Columna


En el último jardín

ORLANDO JOSÉ OLIVEROS ACOSTA

12 de abril de 2017 12:00 AM

Cuentan algunos evangelios del Nuevo Testamento que después de la Última Cena, Jesús y sus discípulos se fueron a un jardín colmado de olivos llamado Getsemaní. Allí, aquel que se hacía llamar el Hijo de Dios pasó la noche en vela, orando entristecido porque sabía, con una certeza premonitoria, que Judas Iscariote lo había traicionado y venía en camino junto con un grupo de hombres armados con palos y espadas. Estos hechos se mencionan en Mateo 26:36 y Marcos 14:32.

Dos mil años después, en una geografía totalmente diferente, un barrio histórico de la ciudad de Cartagena también se llama Getsemaní. Sus almendros están lejos de parecerse a los olivos y su gente desconoce por completo el arameo; pero habría que resaltar que, pese al par de milenios que los distancia, ambos lugares conservan entre sí un curioso parentesco: son dos espacios donde todo sucede por última vez.

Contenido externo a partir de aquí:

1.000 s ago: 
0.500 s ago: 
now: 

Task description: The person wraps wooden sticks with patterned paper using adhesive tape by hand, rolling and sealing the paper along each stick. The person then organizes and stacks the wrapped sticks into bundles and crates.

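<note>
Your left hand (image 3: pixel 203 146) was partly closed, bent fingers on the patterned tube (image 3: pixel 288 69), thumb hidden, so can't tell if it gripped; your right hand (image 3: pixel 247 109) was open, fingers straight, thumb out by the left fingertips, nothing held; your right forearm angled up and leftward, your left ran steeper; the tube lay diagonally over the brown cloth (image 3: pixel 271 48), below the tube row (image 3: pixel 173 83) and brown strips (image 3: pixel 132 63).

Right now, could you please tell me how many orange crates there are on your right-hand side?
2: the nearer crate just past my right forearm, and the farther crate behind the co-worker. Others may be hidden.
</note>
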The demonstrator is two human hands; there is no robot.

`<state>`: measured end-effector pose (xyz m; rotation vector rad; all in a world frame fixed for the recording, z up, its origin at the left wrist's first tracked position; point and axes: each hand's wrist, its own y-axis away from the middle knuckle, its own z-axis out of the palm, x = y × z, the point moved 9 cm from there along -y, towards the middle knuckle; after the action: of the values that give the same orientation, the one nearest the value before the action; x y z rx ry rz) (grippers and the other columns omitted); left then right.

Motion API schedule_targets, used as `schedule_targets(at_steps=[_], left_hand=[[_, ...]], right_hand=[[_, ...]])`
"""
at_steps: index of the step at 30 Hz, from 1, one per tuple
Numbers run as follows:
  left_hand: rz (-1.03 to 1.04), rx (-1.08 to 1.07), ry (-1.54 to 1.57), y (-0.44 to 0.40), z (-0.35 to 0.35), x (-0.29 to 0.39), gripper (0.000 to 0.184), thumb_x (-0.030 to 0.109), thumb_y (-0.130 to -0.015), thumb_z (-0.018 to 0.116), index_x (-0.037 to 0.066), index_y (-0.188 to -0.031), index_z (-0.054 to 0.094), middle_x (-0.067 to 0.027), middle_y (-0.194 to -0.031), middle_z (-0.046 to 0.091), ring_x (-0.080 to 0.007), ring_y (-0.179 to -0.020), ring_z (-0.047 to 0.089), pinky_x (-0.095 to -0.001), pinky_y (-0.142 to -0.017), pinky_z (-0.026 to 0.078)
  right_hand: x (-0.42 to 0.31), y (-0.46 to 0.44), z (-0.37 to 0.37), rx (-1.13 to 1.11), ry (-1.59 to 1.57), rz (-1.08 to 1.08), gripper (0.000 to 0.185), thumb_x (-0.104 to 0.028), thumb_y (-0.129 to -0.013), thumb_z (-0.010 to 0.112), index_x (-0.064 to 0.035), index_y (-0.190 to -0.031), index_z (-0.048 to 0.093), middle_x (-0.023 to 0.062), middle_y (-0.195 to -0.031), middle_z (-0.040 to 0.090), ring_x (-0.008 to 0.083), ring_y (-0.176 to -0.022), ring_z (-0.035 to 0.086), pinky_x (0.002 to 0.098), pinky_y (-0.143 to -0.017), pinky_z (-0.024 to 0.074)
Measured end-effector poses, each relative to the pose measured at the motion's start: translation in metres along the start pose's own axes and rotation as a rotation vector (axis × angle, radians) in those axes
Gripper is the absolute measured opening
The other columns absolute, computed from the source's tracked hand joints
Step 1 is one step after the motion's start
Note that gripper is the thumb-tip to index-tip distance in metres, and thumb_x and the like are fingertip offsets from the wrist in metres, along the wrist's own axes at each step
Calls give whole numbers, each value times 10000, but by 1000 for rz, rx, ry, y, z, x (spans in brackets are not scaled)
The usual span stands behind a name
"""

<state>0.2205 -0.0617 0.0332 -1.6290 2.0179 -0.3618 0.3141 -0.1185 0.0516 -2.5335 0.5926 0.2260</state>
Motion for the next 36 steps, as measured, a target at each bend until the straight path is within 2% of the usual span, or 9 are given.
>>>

Getsemaní, el jardín de la última oración de un Jesús libre a punto de ser arrestado y conducido a su crucifixión, es también el último barrio de antaño en el que los nativos cartageneros están viviendo por última vez antes de ser desplazados y exiliados por los grotescos efectos de la gentrificación. Nadie parece querer hacer nada por este arrabal de negros condenado a la extinción. Todos prometen una legión de ángeles que nunca se aparece. Mientras tanto, los precios de las tiendas en Getsemaní se encarecen para aprovechar la venida del turista, el costo de los servicios públicos aumenta y el nuevo código de policía prohíbe la música y la cerveza en calles y plazas en donde las conversaciones siempre son precedidas por una salsa brava y una botella.

Así se nos pasan los años. Mi generación existe para presenciar cómo el tiempo se va comiendo las casas viejas. De a poquito nos vamos enterando de los amigos que han vendido sus casas en Getsemaní, que han tenido que irse porque en un barrio en donde proliferan los hoteles boutique y los restaurantes de lujo no es posible costear una legítima vida de vecindario.

Proteger el patrimonio barrial de la ciudad es un imperativo de gobierno en cualquier alcaldía del mundo. En Cartagena esto es un chiste. Aquí el espacio está al servicio de quien tiene la plata para usurparlo y la cultura popular no es otra cosa que un adorno que los políticos aprovechan para engalanar sus campañas políticas y que las empresas turísticas usan para fabricar postales vacías. ¿Será posible cambiar esta abominable concepción de la cultura? El jardín de los almendros, y no de los olivos, merece un destino distinto que vaya más allá del terminante sino bíblico de su nombre.